# Work task
The lines to copy from the data below are those that hold the string "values".

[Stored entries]
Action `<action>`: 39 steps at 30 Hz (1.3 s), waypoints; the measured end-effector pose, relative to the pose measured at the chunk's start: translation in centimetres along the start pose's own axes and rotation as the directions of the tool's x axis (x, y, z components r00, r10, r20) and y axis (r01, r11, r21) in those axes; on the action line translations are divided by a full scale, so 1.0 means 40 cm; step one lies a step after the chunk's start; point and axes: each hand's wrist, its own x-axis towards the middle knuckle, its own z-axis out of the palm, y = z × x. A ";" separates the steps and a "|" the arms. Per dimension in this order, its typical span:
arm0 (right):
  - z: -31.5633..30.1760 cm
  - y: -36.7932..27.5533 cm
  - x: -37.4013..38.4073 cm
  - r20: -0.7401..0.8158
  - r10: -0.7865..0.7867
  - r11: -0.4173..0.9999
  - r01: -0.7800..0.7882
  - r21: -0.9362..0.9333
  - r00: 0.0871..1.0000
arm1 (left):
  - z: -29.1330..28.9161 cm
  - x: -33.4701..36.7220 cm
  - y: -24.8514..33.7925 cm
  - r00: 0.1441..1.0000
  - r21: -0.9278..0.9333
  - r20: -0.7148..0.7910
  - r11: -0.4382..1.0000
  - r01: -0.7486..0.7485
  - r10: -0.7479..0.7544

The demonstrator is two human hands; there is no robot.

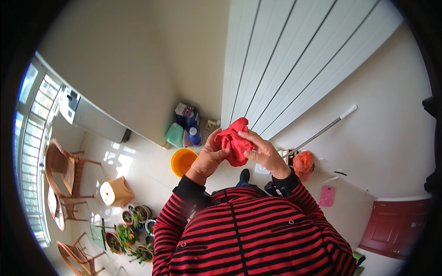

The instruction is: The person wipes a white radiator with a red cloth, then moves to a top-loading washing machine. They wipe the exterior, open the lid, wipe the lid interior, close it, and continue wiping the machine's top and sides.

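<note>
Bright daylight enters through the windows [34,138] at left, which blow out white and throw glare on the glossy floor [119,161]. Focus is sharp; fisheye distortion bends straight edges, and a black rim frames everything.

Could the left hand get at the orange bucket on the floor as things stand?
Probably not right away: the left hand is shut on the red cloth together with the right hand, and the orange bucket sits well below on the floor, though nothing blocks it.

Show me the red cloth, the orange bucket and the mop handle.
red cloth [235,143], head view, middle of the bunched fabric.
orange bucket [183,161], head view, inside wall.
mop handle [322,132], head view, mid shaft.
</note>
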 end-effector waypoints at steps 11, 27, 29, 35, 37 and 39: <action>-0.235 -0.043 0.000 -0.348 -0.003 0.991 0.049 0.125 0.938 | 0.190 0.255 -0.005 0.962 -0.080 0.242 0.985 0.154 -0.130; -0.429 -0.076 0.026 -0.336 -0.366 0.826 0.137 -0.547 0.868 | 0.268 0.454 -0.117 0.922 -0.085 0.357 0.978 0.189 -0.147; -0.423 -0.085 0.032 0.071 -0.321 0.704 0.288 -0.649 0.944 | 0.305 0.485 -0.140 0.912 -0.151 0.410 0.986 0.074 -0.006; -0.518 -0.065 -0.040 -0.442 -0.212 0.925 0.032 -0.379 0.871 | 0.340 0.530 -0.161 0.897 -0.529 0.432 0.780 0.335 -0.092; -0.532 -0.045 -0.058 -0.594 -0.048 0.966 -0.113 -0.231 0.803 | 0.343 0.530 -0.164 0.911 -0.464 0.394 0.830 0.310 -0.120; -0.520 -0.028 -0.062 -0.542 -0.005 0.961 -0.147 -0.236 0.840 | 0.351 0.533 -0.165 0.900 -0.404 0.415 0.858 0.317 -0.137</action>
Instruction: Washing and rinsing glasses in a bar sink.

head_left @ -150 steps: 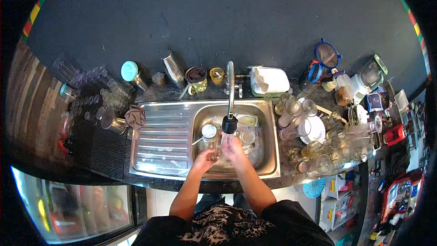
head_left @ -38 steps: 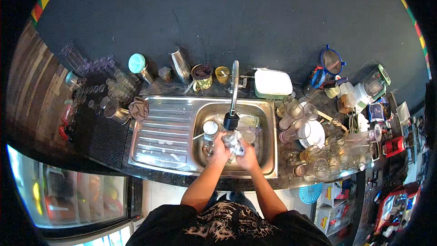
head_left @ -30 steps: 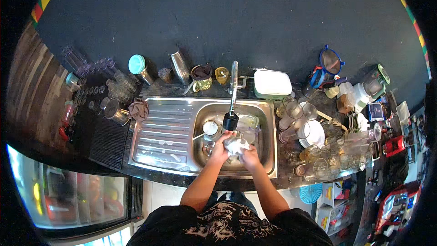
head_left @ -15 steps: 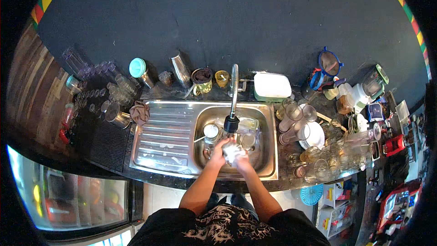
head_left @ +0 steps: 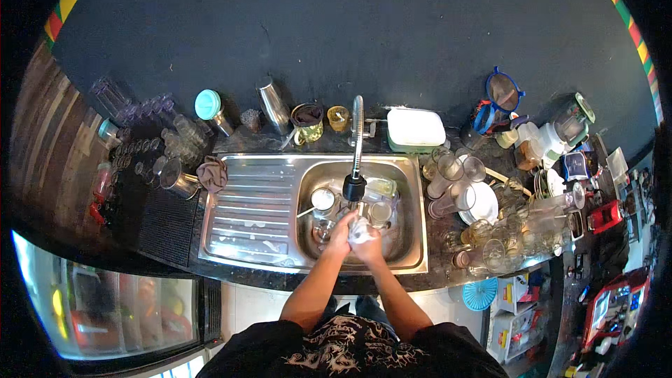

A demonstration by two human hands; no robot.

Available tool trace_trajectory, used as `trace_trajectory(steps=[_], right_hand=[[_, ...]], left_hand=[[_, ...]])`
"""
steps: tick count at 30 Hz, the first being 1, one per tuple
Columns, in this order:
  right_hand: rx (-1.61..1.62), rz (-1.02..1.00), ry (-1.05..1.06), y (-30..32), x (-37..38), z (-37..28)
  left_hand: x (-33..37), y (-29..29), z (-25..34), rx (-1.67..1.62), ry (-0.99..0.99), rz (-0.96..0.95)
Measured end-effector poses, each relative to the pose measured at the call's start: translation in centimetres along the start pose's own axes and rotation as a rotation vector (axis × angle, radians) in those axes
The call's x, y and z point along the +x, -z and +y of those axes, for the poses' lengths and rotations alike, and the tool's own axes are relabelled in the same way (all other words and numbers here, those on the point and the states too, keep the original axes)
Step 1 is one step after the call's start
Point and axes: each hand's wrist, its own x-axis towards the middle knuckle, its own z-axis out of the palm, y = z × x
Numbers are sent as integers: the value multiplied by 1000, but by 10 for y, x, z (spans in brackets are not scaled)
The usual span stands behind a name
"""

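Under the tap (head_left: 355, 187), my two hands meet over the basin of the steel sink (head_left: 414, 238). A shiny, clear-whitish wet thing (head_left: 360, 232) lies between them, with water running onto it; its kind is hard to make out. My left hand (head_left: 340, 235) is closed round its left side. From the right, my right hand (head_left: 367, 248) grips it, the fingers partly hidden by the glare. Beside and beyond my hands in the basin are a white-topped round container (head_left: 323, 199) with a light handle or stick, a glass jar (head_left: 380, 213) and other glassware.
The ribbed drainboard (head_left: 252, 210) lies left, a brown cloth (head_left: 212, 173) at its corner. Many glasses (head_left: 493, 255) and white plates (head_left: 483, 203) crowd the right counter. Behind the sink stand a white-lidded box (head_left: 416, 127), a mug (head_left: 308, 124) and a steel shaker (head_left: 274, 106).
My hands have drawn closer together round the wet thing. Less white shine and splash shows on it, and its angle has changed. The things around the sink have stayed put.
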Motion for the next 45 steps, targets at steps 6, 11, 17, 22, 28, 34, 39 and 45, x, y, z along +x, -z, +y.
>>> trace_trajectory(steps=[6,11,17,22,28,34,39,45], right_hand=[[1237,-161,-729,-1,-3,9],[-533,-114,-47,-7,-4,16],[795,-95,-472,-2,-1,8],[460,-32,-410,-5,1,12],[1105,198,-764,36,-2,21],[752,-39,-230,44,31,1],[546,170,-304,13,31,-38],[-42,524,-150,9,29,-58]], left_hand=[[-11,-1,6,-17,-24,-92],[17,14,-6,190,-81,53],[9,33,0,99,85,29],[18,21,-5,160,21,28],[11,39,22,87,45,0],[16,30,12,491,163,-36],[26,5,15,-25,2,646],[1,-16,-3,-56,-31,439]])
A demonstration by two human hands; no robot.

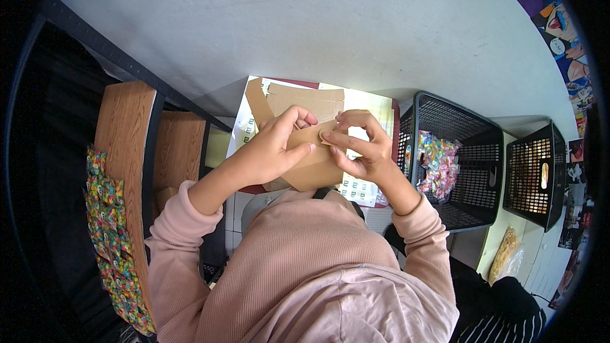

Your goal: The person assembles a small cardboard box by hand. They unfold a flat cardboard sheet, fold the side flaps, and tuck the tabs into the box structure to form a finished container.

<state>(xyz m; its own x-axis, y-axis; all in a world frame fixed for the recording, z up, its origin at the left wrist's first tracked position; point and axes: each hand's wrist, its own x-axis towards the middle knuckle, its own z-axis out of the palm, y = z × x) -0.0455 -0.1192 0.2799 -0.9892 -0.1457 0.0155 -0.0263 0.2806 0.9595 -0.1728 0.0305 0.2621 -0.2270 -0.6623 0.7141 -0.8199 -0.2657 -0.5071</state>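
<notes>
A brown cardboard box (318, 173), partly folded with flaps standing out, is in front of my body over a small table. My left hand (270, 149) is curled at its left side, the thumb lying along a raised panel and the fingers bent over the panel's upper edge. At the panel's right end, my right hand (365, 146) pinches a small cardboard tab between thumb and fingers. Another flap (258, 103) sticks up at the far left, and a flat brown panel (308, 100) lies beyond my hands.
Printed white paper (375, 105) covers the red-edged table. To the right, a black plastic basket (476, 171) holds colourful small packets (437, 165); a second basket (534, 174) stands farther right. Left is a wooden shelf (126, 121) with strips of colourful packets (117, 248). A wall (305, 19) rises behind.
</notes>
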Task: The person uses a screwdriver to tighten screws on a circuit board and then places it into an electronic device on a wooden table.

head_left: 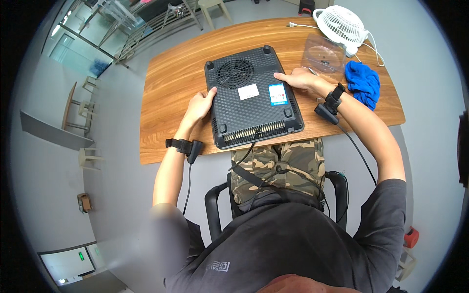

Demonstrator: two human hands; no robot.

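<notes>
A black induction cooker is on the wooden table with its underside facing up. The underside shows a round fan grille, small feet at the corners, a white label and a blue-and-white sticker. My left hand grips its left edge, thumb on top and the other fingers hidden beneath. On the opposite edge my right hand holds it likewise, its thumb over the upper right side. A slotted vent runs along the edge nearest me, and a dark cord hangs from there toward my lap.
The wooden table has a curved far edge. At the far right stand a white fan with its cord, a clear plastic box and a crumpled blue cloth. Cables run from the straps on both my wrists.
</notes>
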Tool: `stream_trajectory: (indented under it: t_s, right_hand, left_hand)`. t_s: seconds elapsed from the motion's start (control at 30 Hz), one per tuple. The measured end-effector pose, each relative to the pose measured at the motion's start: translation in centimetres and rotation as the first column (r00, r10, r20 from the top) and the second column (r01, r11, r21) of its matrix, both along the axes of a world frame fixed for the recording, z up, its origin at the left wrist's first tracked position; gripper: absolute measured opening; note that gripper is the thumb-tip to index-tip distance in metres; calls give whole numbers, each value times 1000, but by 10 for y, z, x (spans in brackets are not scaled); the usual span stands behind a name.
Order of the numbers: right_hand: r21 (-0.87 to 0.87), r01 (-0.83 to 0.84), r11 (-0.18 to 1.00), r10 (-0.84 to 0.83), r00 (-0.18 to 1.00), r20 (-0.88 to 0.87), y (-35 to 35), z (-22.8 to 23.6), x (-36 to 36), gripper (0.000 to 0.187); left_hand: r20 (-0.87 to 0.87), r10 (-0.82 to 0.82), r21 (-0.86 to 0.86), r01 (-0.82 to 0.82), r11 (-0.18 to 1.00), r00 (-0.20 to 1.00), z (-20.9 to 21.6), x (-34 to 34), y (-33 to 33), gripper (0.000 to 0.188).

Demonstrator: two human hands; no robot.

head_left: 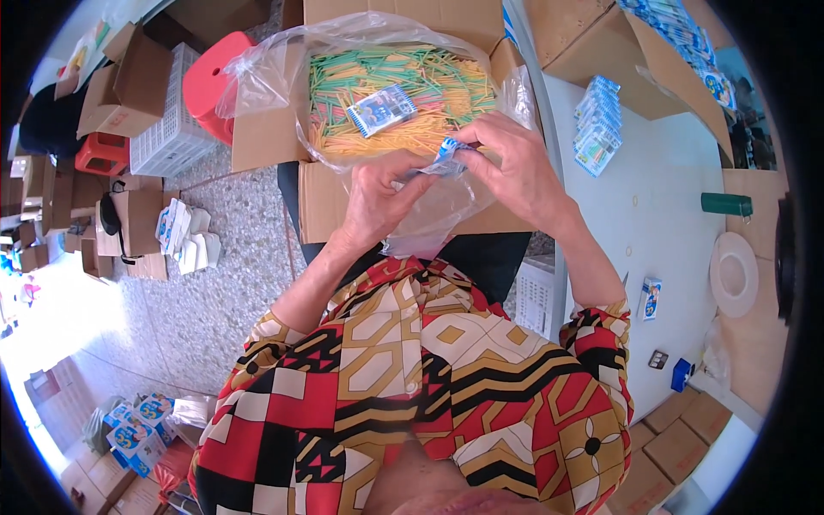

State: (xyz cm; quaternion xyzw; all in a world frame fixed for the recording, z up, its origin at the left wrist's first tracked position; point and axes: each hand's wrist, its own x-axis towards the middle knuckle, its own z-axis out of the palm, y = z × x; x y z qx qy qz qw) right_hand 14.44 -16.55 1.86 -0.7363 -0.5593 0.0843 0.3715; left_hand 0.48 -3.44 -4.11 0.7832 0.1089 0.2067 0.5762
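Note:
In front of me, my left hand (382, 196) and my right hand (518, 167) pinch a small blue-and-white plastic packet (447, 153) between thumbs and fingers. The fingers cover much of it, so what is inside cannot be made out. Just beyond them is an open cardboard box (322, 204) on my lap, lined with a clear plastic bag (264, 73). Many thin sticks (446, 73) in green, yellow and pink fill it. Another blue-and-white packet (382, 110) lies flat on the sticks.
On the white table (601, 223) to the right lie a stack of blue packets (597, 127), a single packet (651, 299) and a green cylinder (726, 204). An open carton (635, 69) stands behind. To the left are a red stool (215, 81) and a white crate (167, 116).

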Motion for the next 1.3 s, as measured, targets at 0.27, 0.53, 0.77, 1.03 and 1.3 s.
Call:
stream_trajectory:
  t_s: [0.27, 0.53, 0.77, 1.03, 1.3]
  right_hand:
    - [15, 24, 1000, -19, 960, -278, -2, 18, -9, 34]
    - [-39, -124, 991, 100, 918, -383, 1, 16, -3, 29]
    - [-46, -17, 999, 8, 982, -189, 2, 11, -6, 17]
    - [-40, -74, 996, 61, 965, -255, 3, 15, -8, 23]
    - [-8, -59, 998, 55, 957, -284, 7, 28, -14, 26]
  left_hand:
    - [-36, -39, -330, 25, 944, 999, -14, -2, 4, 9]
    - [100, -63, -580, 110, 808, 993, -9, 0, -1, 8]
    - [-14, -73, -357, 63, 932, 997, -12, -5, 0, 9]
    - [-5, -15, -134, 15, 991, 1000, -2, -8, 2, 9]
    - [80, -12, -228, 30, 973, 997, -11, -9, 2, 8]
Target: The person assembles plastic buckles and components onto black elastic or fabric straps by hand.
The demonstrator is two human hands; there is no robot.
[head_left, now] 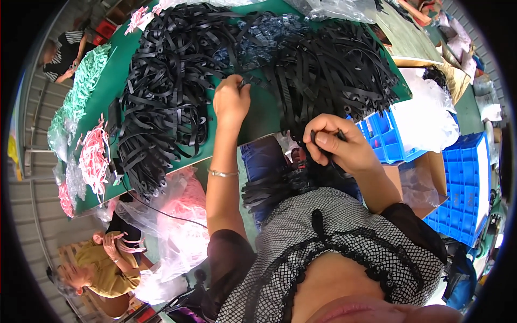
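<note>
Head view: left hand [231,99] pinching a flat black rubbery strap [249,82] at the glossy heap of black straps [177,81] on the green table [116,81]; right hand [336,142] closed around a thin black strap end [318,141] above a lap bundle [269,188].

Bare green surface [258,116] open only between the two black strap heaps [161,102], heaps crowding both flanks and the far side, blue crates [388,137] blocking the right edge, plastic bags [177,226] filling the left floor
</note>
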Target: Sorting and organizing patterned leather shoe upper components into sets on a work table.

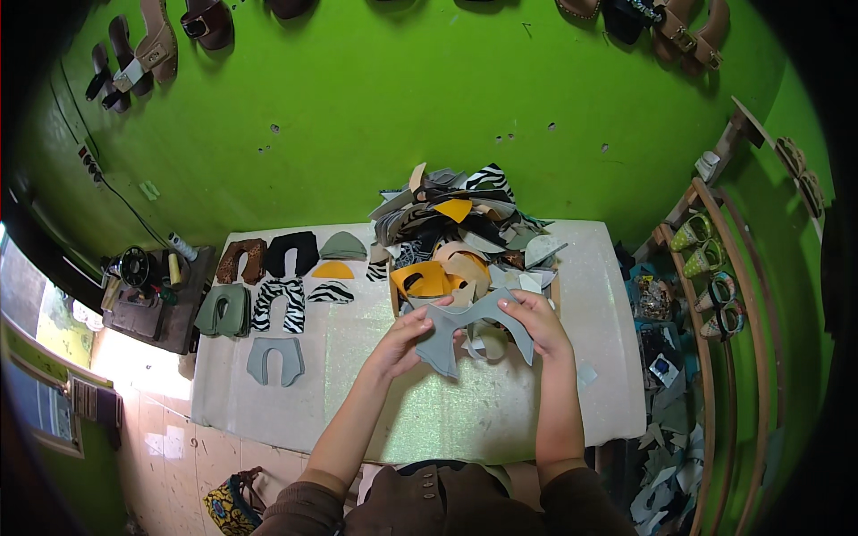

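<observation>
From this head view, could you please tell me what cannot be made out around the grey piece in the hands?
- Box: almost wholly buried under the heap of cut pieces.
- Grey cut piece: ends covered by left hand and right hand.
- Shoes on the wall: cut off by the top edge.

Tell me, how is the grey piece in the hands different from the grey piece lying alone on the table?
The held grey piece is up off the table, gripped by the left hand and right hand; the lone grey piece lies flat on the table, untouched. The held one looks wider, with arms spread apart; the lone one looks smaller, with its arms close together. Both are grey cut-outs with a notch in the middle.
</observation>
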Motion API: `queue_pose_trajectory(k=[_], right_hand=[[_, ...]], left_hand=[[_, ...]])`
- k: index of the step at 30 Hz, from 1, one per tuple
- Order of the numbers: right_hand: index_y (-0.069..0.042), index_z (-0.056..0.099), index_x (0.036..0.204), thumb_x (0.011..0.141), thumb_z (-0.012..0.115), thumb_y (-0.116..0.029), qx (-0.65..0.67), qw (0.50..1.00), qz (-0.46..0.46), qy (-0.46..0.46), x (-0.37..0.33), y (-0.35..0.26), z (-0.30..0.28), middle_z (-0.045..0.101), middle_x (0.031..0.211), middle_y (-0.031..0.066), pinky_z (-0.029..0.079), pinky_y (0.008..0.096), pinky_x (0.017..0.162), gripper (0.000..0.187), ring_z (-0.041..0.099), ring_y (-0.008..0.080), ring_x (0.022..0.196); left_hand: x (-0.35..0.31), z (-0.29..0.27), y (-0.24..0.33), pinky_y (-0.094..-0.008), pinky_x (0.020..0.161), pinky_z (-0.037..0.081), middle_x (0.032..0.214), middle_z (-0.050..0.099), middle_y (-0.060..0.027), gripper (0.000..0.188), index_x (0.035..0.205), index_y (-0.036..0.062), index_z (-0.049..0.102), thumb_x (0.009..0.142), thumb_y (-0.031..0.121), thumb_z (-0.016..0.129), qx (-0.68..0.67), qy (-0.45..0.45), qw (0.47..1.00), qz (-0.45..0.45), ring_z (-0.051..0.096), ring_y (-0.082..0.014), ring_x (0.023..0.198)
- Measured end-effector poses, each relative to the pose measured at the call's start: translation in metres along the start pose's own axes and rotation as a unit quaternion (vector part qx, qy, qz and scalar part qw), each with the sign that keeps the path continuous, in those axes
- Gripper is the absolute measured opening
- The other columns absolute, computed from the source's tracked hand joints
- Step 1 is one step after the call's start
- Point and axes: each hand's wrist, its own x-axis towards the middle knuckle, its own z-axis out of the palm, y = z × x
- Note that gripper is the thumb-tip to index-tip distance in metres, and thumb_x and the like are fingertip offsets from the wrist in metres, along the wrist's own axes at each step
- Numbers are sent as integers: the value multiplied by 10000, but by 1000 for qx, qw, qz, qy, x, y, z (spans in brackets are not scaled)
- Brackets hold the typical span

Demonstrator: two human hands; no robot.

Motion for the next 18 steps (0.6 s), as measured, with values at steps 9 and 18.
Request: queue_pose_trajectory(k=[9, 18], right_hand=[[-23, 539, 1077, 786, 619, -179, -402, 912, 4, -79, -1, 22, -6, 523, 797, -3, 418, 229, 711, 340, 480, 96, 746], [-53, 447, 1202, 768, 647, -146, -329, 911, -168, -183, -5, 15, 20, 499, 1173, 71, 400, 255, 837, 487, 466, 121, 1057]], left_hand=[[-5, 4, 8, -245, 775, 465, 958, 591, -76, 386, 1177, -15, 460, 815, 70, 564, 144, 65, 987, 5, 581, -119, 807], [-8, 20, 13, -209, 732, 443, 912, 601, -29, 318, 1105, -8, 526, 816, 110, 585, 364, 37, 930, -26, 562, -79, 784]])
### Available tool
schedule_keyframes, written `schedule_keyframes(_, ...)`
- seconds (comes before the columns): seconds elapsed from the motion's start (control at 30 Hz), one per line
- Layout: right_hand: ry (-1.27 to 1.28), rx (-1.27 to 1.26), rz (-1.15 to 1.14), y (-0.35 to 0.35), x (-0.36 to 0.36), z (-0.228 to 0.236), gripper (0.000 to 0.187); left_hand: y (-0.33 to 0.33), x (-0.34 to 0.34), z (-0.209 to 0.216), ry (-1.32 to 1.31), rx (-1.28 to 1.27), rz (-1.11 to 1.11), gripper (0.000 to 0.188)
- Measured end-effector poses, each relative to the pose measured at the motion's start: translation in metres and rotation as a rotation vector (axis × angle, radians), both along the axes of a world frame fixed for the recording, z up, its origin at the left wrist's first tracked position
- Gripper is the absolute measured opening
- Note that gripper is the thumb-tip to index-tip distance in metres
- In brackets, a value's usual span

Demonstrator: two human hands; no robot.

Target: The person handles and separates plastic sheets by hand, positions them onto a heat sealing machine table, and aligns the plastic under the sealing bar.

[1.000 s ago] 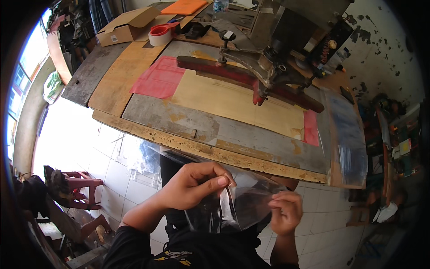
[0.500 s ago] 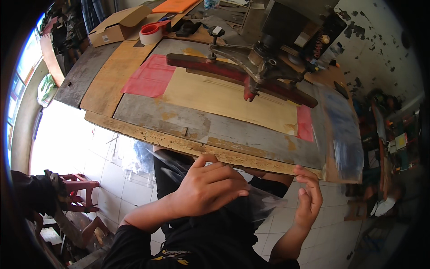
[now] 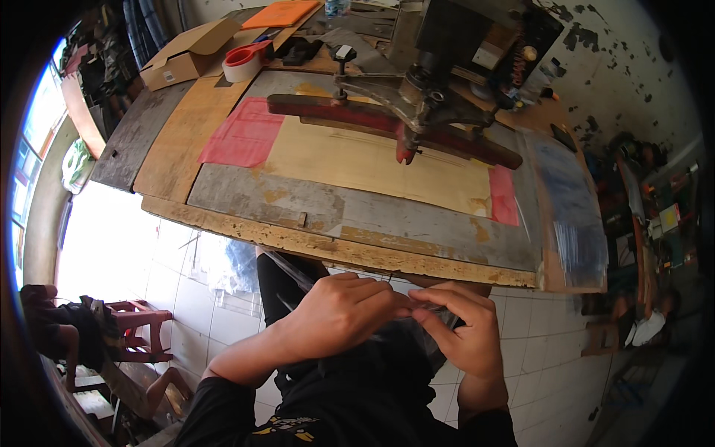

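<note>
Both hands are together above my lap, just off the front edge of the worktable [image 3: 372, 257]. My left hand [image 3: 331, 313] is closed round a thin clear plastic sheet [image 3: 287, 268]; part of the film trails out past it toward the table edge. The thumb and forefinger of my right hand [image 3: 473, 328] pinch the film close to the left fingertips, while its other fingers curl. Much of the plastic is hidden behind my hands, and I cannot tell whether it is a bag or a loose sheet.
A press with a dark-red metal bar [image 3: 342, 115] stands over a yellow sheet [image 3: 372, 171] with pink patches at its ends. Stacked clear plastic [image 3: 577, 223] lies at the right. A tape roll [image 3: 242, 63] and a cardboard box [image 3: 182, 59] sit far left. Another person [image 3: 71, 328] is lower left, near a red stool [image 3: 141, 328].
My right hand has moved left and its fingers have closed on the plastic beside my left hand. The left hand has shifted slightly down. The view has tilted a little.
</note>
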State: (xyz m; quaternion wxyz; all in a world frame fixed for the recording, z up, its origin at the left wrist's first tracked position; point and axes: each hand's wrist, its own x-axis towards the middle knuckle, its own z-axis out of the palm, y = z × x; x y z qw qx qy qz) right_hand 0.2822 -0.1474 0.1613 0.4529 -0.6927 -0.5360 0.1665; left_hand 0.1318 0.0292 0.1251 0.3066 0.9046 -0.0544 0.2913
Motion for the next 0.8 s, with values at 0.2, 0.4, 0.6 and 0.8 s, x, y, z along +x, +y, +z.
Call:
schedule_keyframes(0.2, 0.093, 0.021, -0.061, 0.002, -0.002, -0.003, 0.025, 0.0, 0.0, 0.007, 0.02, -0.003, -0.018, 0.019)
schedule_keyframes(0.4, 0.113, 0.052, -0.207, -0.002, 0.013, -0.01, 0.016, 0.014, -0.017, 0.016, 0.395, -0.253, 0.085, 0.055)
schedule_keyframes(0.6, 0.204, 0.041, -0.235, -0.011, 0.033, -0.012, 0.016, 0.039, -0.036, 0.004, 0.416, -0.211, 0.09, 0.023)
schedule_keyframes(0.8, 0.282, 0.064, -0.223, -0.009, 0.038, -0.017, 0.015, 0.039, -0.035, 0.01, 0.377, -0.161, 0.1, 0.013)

# Result of this exercise
Motion for the next 18 steps (0.6 s), as measured, with values at steps 9 and 18.
Motion for the next 0.8 s, with values at 0.2, 0.4, 0.6 and 0.8 s, x, y, z along +x, +y, +z.

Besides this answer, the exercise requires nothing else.